At the end of the demo, we invited each participant to leave feedback. We asked them to:
- report any bugs encountered during the use of the application;
- communicate problems and doubts;
- suggest proposals for improving the app or integrating other services and features.
This information has once again proved invaluable in confirming and correcting the choices made so far. The new changes and evolutions have become the next goals for the team of designers and developers working on the project.
Step 4: IO on the smartphones of the first citizens
In the next few months, we will move on to testing real applications of the app. In the spring, IO will be tested by a few thousand citizens throughout Italy who have been selected as beta testers by the institutions participating in the experimentation. These include the Municipalities of Milan, Palermo, Brescia, Cagliari, Cesena, Valsamoggia, Ripalta Cremasca and central agencies such as ACI (Driver and Vehicle Licensing Agency) and the Revenue Agency, etc.
The citizens taking part in this test by invitation (“closed-beta,” in jargon) will be able to use the application to interact with the real services provided by the institutions and carry out operations and payments valid for all purposes.
This beta test period will allow us to identify and resolve any critical issues related to operating the application. In addition, institutions will be able to verify the effectiveness of integration with IO services, allowing us to optimize the way in which other entities will be able to become part of the project.
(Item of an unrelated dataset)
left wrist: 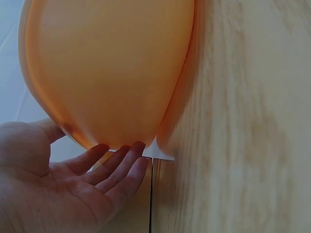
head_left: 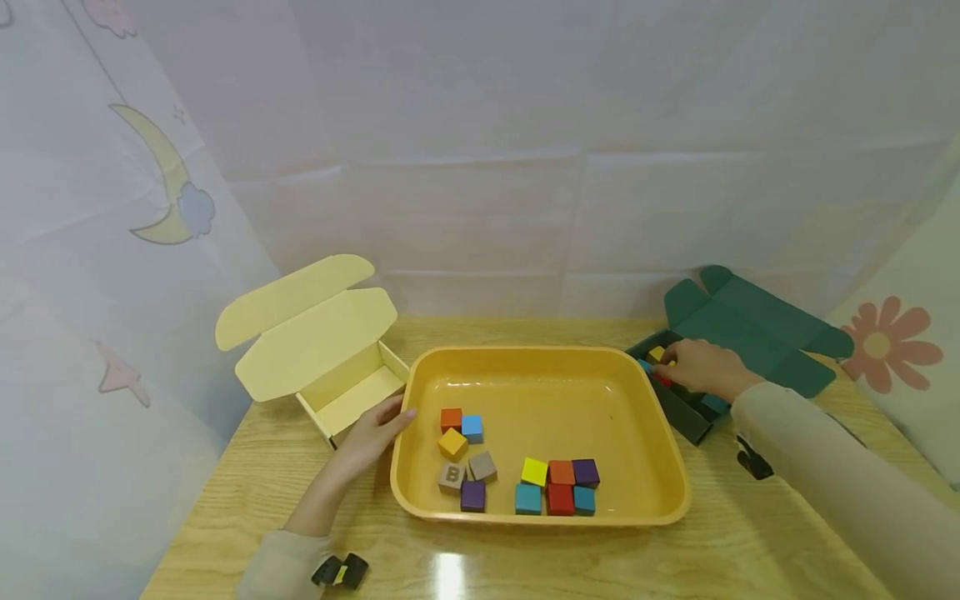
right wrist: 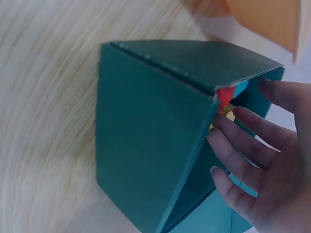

Finally, the “by invitation” method can be replicated in future phases of application development to try out new versions, functions or potentialities.
Step 5: IO arrives in stores
Our goal is to publicly release IO in Android and iOS app stores during the second half of 2019.
During this phase, the application can be freely installed by all citizens, but will only be promoted in territories (certainly more than during the closed-beta phase) in which adhesion of local authorities has already allowed a large number of services to become integrated within the app. A “leopard spot” beginning, which will allow us to grow the project through the involvement of an ever-increasing number of institutions and citizens throughout the country.
A project for everyone
Article 64-bis of the Digital Administration Code gives the Presidency of the Council of Ministers the responsibility of activating the “point of electronic access” through which all public bodies “make their services usable”: this is the challenge the Digital Transformation Team has undertaken with the IO project.
The IO project is, first of all, a project belonging to the whole country. This is why we’ve directly involved, along with citizens, professionals from Municipalities, Regions, local and central agencies whose job it is to guarantee the effectiveness of these services. Without the contribution of these two components, it would not have been possible for us to get where we are or count on being able to reach the ambitious goal we’ve shared with you so far.
The IO project therefore wants to symbolize a different and innovative way of creating a new digital platform: a component of the country’s “operating system” that focuses on people and their needs.
This is another reason why IO is a 100 percent open source project. All the code, all the documentation, all the discussions and tools through which the project is carried out everyday are public and easily accessible from the project website. Anyone with the skill and motivation to contribute is welcome and any contribution will help to bring us closer to a future in which “Anna’s story” will be our daily life.
All the details of the IO Project are available on the io.italia.it website.